This is one of my favorite ways to enjoy pumpkin. I like to serve it with whipped cream and either pumpkin bread or spice cake.
3 cups whole milk divided
15 oz. canned pumpkin puree (about 1 3/4 cups)
2 teaspoons pumpkin pie spice mix
1 cup sugar
1/4 cup cornstarch
1/4 teaspoon salt
4 egg yolks
1 teaspoon vanilla extract
2 tablespoons butter preferably salted
whipped cream and crumbled gingersnap cookies for garnish, optional
Get a medium saucepan and put 2 cups of milk, 15 ounces of pumpkin puree, and 2 teaspoons of pumpkin pie spice mix in it. Stir occasionally and heat it on medium-low until it starts to gently bubble.
While that's heating up, take a medium-sized bowl. In it, mix 1 cup of sugar, 1/4 cup of cornstarch, and 1/4 teaspoon of salt. Gradually pour in the remaining 1 cup of milk while stirring. Make sure to get rid of any lumps of cornstarch before adding more. Add 4 egg yolks and mix until everything is really smooth.

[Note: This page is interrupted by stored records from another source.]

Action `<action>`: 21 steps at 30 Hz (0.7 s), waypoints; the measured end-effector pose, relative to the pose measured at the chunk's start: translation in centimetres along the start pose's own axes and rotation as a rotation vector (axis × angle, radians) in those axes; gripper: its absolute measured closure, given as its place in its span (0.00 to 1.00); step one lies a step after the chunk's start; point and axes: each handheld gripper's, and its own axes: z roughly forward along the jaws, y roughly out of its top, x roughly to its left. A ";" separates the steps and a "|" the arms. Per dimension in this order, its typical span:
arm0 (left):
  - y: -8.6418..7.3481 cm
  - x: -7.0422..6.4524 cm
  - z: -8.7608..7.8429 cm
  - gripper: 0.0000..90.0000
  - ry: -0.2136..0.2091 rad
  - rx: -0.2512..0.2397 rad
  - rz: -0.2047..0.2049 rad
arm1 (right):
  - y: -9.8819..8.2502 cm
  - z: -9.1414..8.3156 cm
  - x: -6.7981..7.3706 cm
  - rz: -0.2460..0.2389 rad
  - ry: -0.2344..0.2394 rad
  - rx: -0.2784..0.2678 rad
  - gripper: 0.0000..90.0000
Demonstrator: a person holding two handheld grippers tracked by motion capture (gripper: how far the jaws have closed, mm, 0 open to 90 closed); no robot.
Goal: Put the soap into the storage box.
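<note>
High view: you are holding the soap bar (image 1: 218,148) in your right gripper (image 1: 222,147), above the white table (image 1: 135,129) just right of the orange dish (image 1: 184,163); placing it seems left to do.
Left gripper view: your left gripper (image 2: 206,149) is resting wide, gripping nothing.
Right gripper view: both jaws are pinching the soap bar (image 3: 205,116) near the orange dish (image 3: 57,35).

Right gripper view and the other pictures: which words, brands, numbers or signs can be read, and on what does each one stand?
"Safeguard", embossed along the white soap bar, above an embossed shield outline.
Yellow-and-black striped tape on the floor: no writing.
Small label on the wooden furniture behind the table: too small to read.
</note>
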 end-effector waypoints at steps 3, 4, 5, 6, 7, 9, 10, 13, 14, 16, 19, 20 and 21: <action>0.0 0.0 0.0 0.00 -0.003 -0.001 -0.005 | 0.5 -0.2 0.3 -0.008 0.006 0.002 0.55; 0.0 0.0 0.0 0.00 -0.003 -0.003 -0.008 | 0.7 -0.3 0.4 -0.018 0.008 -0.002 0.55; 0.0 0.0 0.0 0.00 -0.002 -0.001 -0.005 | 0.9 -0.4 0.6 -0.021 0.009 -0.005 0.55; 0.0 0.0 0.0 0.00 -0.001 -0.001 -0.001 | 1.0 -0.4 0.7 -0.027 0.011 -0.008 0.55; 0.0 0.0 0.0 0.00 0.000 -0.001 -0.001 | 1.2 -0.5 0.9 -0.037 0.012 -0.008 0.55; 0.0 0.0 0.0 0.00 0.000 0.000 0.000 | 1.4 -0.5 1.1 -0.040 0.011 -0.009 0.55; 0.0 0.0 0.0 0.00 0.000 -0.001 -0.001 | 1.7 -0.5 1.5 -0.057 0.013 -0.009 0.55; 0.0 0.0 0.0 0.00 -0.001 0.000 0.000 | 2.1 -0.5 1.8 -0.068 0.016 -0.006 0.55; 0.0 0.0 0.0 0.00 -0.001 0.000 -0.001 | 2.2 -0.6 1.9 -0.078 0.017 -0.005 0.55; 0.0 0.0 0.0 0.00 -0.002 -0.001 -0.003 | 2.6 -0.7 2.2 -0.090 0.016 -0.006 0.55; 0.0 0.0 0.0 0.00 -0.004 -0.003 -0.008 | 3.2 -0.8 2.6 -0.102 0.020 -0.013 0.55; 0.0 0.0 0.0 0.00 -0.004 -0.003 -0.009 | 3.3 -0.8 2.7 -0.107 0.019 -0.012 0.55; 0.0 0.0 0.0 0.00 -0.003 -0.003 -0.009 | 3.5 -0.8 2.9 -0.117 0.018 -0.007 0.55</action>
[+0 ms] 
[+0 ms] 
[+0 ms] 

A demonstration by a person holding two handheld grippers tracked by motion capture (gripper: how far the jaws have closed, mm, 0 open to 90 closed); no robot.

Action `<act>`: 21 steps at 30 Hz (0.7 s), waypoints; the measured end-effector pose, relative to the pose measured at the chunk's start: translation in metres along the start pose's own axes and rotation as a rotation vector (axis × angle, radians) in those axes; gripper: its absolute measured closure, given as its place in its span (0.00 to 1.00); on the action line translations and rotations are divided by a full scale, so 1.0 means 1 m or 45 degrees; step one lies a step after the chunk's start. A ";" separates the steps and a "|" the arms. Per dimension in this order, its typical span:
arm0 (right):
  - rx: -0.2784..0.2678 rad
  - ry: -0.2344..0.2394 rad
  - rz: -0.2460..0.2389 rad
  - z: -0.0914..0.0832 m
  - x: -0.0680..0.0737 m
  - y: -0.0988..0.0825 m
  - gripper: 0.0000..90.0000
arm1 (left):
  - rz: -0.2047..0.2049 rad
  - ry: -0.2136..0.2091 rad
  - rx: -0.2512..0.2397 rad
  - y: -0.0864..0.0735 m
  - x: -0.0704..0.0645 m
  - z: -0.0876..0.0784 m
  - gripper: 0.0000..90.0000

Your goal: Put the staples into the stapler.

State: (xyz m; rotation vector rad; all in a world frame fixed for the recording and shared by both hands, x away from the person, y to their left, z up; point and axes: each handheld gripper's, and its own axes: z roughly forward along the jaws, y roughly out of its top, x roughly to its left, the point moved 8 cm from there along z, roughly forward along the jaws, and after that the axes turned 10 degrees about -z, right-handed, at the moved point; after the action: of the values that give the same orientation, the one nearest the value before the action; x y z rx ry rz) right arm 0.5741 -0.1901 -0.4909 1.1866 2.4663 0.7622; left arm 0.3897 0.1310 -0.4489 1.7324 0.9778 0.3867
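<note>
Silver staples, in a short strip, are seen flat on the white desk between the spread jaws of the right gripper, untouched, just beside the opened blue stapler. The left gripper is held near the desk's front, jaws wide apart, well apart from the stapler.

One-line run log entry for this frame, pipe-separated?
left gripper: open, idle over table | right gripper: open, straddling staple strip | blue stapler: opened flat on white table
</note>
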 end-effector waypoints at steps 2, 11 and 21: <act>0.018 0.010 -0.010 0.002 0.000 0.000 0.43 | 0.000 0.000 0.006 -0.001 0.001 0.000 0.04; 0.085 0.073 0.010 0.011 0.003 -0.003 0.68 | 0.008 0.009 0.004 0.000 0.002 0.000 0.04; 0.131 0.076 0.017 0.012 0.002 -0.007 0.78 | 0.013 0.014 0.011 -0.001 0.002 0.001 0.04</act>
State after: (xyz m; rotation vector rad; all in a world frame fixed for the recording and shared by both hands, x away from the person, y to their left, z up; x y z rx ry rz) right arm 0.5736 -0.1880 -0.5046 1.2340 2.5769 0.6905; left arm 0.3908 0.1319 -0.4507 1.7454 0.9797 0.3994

Use a ladle to transfer about half of the hot pumpkin mixture into the sugar and egg mixture. Do this slowly and keep stirring. Keep whisking until it's a smooth mixture. Then, gradually put the mixture back into the saucepan, while stirring continuously.
Keep cooking it on medium heat and keep stirring until it starts to bubble. Keep cooking and stirring (it's a bit of a workout!) until the mixture thickens, which takes about 3-4 minutes. Take the pan off the heat and add 1 teaspoon of vanilla extract and 2 tablespoons of salted butter. Keep whisking or stirring until the butter has melted and everything is mixed well.
Put the pudding into individual serving dishes or a small-medium bowl. To prevent a skin from forming, cover the top with plastic wrap and refrigerate it until it's cool, which usually takes about 2 hours. You can add crumbled gingersnap cookies and whipped cream on top when serving if you like. Enjoy!